Son Raw can’t Juke in this weather.
It’s safe to say that 2011 was good year for Travis Stewart. Even if you weren’t over the moon with the lushness of his Sepalcure project (I wasn’t,) his Machinedrum release caught the zeitgeist in a choke-hold, combining a nostalgia for old rave music with Juke’s avant-hood stylings and Hip-Hop’s current obsession with ethereal dreaminess. That he never sounded much like blog bait was all the more impressive: Room(S)’ success went beyond a critical checklist, its unabashed emotion cutting through the noise like few other electronic long-players last year. Call it proof that 10 years of under-the-radar work beats riding the hype-cycle any time, although producing for Azellia Banks probably qualifies as the later. Thankfully he’s got plenty of Banks-free releases on the docket, all of them expanding his sound in a multitude of new directions. Dream Continuum with fellow Footwork-Junglist Om Unit (aka Philip D. Kick) takes the rave sampling madness of the Ecstasy Boom EP to it’s logical conclusion, combining manic 808 booms to hyper-speed breakbeats and futuristic jazz backings. The Jungle/Footwork connection is an obvious one but that doesn’t make it any less interesting – the inherent compatibility of the two high-speed styles in no way diminishing their combined impact.

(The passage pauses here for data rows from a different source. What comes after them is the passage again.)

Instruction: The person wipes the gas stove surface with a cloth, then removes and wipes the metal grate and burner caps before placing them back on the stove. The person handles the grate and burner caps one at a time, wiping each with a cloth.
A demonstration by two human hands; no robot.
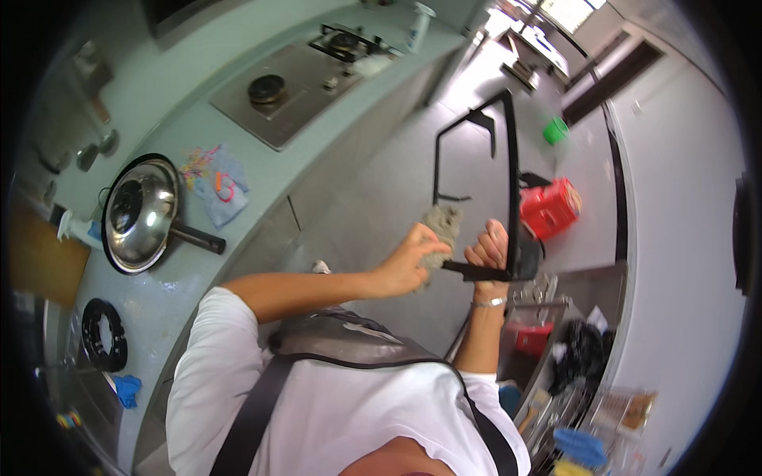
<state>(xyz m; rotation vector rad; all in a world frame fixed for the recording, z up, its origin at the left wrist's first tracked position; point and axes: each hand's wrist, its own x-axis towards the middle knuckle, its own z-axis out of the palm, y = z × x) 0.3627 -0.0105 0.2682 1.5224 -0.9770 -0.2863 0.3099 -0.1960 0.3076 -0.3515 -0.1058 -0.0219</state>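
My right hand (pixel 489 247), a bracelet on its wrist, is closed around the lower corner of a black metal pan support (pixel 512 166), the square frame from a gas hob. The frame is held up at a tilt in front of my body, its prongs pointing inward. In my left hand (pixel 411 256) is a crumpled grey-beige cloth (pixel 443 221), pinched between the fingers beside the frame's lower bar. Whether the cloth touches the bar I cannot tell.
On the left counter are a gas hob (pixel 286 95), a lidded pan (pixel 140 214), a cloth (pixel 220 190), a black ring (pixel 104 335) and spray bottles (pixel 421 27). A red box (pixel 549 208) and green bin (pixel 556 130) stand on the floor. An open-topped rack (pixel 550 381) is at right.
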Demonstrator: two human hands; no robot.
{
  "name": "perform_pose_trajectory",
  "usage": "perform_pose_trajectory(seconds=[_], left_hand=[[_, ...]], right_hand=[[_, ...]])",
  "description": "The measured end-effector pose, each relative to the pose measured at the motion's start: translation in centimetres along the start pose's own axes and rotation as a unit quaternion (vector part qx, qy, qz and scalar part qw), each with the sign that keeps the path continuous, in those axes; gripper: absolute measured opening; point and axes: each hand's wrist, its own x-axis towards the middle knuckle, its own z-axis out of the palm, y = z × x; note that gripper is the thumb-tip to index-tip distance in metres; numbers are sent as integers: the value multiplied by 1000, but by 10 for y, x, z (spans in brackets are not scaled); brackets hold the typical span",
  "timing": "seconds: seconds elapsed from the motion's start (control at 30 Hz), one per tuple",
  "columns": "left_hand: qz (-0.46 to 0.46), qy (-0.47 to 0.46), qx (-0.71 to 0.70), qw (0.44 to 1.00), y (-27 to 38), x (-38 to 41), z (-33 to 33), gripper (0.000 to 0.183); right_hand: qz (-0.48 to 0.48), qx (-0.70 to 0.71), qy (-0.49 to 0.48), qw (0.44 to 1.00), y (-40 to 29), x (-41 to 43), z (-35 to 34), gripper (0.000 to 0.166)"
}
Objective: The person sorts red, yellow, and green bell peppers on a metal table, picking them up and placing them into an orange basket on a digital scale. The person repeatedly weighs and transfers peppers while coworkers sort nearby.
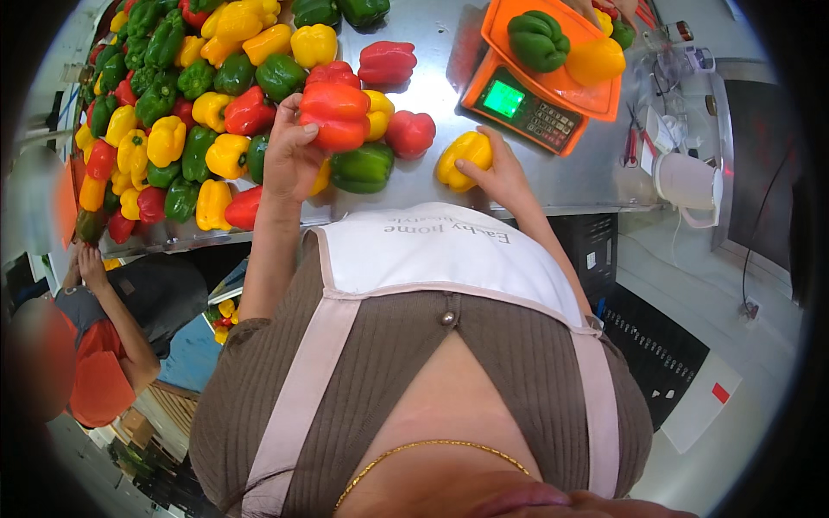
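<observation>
My left hand (pixel 295 152) holds a red bell pepper (pixel 334 116) up above the metal table (pixel 427 78), its fingers behind the fruit and thumb in front. A yellow bell pepper (pixel 464 160) is gripped in my right hand (pixel 500 169) near the table's front edge. Between the hands lie a green bell pepper (pixel 363 168), another red pepper (pixel 410 134) and a partly covered yellow one (pixel 378 115). Farther back rests one more red pepper (pixel 387 63). Beyond my right hand stands an orange digital scale (pixel 524 107) with a lit green display. Its orange tray (pixel 586 97) carries a green pepper (pixel 539 41) and a yellow one (pixel 596 61).
A big pile of mixed bell peppers (pixel 165 142) covers the table's left side. Another person's hands (pixel 609 8) are behind the scale; a co-worker (pixel 110 343) is at the left end. Scissors (pixel 633 139) and a pale jug (pixel 688 184) lie right. Black crates (pixel 586 252) stand below.
</observation>
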Motion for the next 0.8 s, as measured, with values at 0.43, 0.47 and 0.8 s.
perform_pose_trajectory(seconds=[0.43,0.47,0.8], left_hand=[[-1,8,-32,999,3,-9,0,43],[-3,5,-43,999,4,-9,0,40],[-9,-15,-60,998,-6,-9,2,32]], right_hand=[[29,648,-116,752,-22,1,-30,64],[16,652,-117,749,-22,2,-30,64],[-70,482,-124,865,-20,7,-19,65]])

The Machinedrum Nastyfuckk EP is even further out there, taking his high-speed mutations into darker Dubstep-influenced directions before trying on based/cloud/stoner/whatever Hip-Hop. It’s a clever move, connecting the dots between sounds from Chicago, New York, LA and London through genuine appreciation rather than dilettantism, a welcome change from the “mash-up everything” aesthetic that informed this kind of stylistic fusion for most of the aughts. The secret is that none of those styles are as far off as you’d be led to believe – they’re just the result of similarly isolated incubation processes in cities worldwide with each hood repping with their own particular idiosyncrasies and tempos. Stewart may not pledge allegiance to one of those scenes in particular, but if there’s anyone who can make sense of their commonalities while still retaining an individual voice, it’s him. Still won’t get me to listen to Azellia Banks though.